# Poetic Words and Wisdom that inspire Creative Thought and Action



## emilynghiem (Apr 6, 2018)

This selection of Quotations was very inspiring to read
at a time of great change. I'm asking other people to
work together, and change how we frame problems
and solutions instead of dividing and blaming.  The poet is Maya Angelou. 
If you have a similar slide show of quotations that inspire you, please post!
Thanks for sharing!


----------



## OldLady (Apr 6, 2018)

Not exactly about problem solving, but about hope in others:
Walt Whitman (1819–1892).  Leaves of Grass.  1900. 

254. *Song of the Universal* 


1
COME, said the Muse,  
Sing me a song no poet yet has chanted,  
Sing me the Universal.  

In this broad Earth of ours,  
Amid the measureless grossness and the slag, _         5_
Enclosed and safe within its central heart,  
Nestles the seed Perfection.  

By every life a share, or more or less,  
None born but it is born—conceal’d or unconceal’d, the seed is waiting.


----------



## Penelope (Apr 9, 2018)

Desiderata

Max Ehrmann's "Desiderata"


----------



## SeaGal (Apr 11, 2018)

Not a slide show of quotes, just a long time favorite poem about Life...'If' by Rudyard Kipling.  

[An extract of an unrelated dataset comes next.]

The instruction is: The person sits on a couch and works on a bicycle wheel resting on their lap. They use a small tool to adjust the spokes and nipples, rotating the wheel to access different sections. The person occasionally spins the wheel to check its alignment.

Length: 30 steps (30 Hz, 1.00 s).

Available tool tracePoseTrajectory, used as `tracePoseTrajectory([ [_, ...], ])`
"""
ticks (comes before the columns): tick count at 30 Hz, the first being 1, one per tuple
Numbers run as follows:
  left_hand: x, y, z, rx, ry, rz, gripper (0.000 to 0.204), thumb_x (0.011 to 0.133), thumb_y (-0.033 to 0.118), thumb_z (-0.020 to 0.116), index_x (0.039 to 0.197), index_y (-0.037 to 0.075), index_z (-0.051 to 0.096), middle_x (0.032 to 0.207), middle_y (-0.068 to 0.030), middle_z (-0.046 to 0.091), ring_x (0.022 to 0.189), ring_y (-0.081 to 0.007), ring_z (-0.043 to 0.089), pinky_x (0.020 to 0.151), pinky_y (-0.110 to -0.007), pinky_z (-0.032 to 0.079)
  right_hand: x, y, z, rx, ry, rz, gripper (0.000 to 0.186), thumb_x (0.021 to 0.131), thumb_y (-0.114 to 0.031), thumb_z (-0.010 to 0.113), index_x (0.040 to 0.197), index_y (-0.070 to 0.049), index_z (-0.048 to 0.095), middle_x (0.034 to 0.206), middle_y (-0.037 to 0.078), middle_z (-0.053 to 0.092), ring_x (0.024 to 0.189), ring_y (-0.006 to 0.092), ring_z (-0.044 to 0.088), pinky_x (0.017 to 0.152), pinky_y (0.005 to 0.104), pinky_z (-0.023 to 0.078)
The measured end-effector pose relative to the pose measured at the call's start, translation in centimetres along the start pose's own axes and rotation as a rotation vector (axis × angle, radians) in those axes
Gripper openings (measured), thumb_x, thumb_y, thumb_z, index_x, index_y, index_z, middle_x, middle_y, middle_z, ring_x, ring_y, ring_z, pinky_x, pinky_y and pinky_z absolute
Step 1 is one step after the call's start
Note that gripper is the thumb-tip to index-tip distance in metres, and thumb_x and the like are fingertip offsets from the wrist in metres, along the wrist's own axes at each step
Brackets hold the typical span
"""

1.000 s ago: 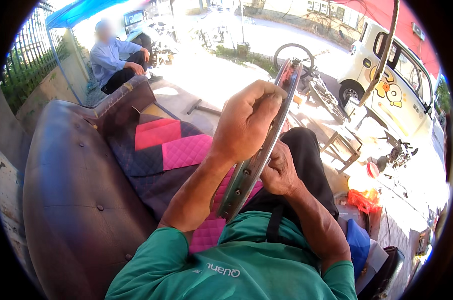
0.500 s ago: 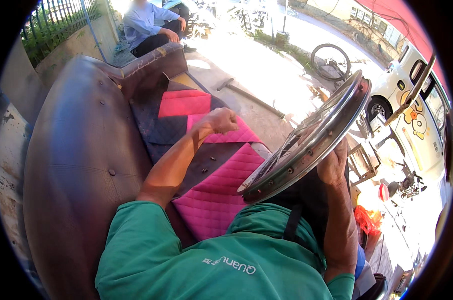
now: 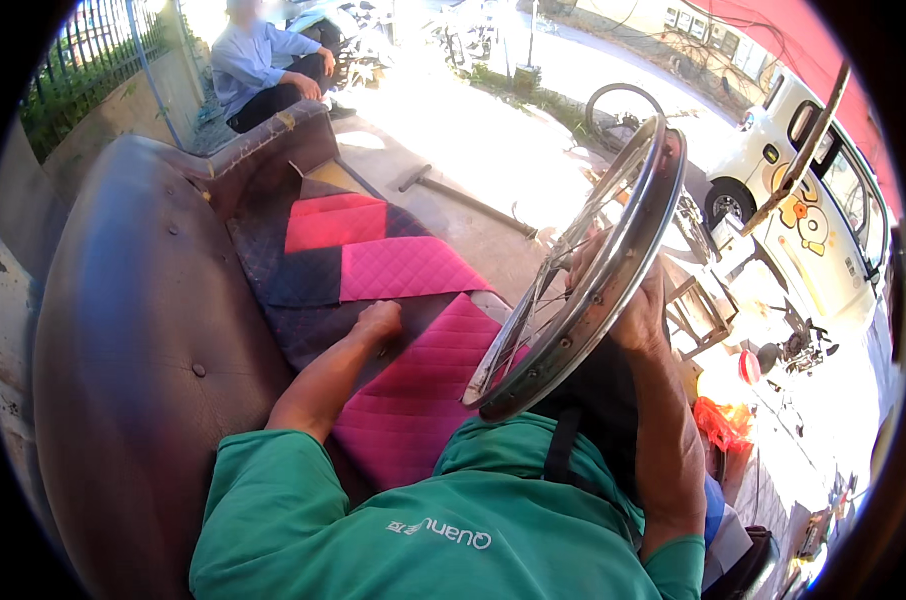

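My right hand point(image 3: 641, 310) grips a bare spoked bicycle wheel point(image 3: 595, 300) from its right side. The wheel has no tyre on its metal rim and stands tilted above my lap, its spokes slanting off to the left. My left hand point(image 3: 378, 322) is low over the dark seat cover, left of the wheel, with its fingers curled together. Small dark bits lie on the cover by its fingertips; whether one is between the fingers is hidden. Just below that hand spreads a quilted pink cloth point(image 3: 403, 400).
I sit on a brown buttoned sofa point(image 3: 143, 330). Beyond it a long-handled tool point(image 3: 473, 207) lies on the ground, and a person point(image 3: 258, 65) sits at the far left. At right are a wooden stand point(image 3: 701, 318), an orange bag point(image 3: 725, 422) and a white van point(image 3: 823, 210).
My left hand has come down and back toward me, from above the pink cloth to the small bits on the seat. The wheel stands more upright, still in my right hand.
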State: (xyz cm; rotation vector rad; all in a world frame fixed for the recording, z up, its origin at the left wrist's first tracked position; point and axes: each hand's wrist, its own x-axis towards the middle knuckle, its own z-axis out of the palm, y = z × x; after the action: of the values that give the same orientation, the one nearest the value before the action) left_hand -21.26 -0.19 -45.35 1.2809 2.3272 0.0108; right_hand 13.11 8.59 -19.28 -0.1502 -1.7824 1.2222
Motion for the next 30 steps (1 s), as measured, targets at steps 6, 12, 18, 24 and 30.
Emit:
tracePoseTrajectory([
  [6, 2.0, -1.6, 1.1, 0.03, 0.043, 0.005, 0.034, 0.078, 0.022, 0.064, 0.108, 0.007, 0.071, 0.115, -0.0189, 0.069, 0.113, -0.0347, 0.064, 0.095, -0.046, 0.051, -0.3, -1.9, 0.2, -0.065, -0.091, 0.089, 0.02, 0.097, -0.014, 0.056, 0.082, -0.002, 0.062, 0.071, 0.002, 0.06, 0.064, 0.0104, 0.057, 0.057, 0.0281, 0.046],
  [12, 1.8, -0.8, -1.2, 0.115, -0.087, -0.026, 0.04, 0.083, 0.02, 0.062, 0.121, 0.008, 0.068, 0.128, -0.0193, 0.064, 0.121, -0.0356, 0.06, 0.099, -0.046, 0.05, 0.2, -4.3, 1.9, -0.121, -0.108, 0.08, 0.044, 0.103, -0.033, 0.049, 0.081, 0.001, 0.065, 0.066, 0.005, 0.063, 0.061, 0.0107, 0.057, 0.056, 0.0311, 0.046],
  [18, 4.1, -2.8, -0.4, 0.146, -0.131, -0.014, 0.036, 0.084, 0.023, 0.066, 0.117, 0.011, 0.071, 0.126, -0.0188, 0.065, 0.121, -0.0356, 0.061, 0.099, -0.045, 0.05, -0.1, -4.2, 2.4, -0.135, -0.199, 0.09, 0.042, 0.103, -0.032, 0.048, 0.082, -0.001, 0.068, 0.068, 0.008, 0.066, 0.062, 0.0166, 0.062, 0.06, 0.0335, 0.049],
  [24, 2.2, -2.1, 1.3, 0.086, 0.022, -0.025, 0.034, 0.083, 0.022, 0.066, 0.115, 0.01, 0.071, 0.123, -0.019, 0.066, 0.119, -0.0355, 0.062, 0.098, -0.045, 0.05, -0.1, -4.3, 2.4, -0.181, -0.284, 0.086, 0.038, 0.102, -0.03, 0.05, 0.084, -0.002, 0.068, 0.072, 0.009, 0.066, 0.067, 0.0214, 0.064, 0.065, 0.0359, 0.05],
  [30, 2.3, -1.7, 1.0, 0.053, 0.058, -0.032, 0.034, 0.08, 0.022, 0.066, 0.111, 0.008, 0.071, 0.116, -0.0183, 0.068, 0.113, -0.0345, 0.064, 0.094, -0.043, 0.052, 0.8, -4.5, 2.4, -0.186, -0.254, 0.084, 0.035, 0.101, -0.025, 0.046, 0.085, -0.001, 0.067, 0.073, 0.011, 0.067, 0.067, 0.0223, 0.064, 0.065, 0.0365, 0.05],
])
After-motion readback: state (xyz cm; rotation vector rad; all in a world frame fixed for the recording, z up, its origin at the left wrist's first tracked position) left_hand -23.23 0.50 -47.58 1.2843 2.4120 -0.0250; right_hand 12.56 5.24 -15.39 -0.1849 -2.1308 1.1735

IF you can keep your head when all about you 
Are losing theirs and blaming it on you,
If you can trust yourself when all men doubt you,
But make allowance for their doubting too;
If you can wait and not be tired by waiting,
Or being lied about, don't deal in lies,
Or being hated, don't give way to hating,
And yet don't look too good, nor talk too wise:

If you can dream - and not make dreams your master;
If you can think - and not make thoughts your aim;
If you can meet with Triumph and Disaster
And treat those two impostors just the same;
If you can bear to hear the truth you've spoken
Twisted by knaves to make a trap for fools,
Or watch the things you gave your life to, broken,
And stoop and build 'em up with worn-out tools: 

If you can make one heap of all your winnings 
And risk it on one turn of pitch-and-toss,
And lose, and start again at your beginnings
And never breathe a word about your loss;
If you can force your heart and nerve and sinew
To serve your turn long after they are gone,
And so hold on when there is nothing in you
Except the Will which says to them: 'Hold on!'

If you can talk with crowds and keep your virtue,
' Or walk with Kings - nor lose the common touch,
if neither foes nor loving friends can hurt you,
If all men count with you, but none too much;
If you can fill the unforgiving minute
With sixty seconds' worth of distance run,
Yours is the Earth and everything that's in it,
And - which is more - you'll be a Man, my son!


----------



## SeaGal (Apr 11, 2018)

...and another favorite...

*A Bag of Tools*
by R. L. Sharpe
I SN'T IT strange
That princes and kings,
And clowns that caper
In sawdust rings,
And common people
Like you and me
Are builders for eternity?

Each is given a bag of tools,
A shapeless mass,
A book of rules;
And each must make—
Ere life is flown—
A stumbling block
Or a steppingstone.


----------



## SeaGal (Apr 11, 2018)

...one more...
save the songs of David in Psalms, and Jesus words in the New Testament - these three poems have had a profound effect on my life's philosophy beyond any others.

*Hyacinths to Feed Thy Soul -*
by Sadi

_If of thy mortal goods thou art bereft,

And from thy slender store two loaves alone to thee are left,

Sell one, and with the dole

Buy hyacinths to feed thy soul._


----------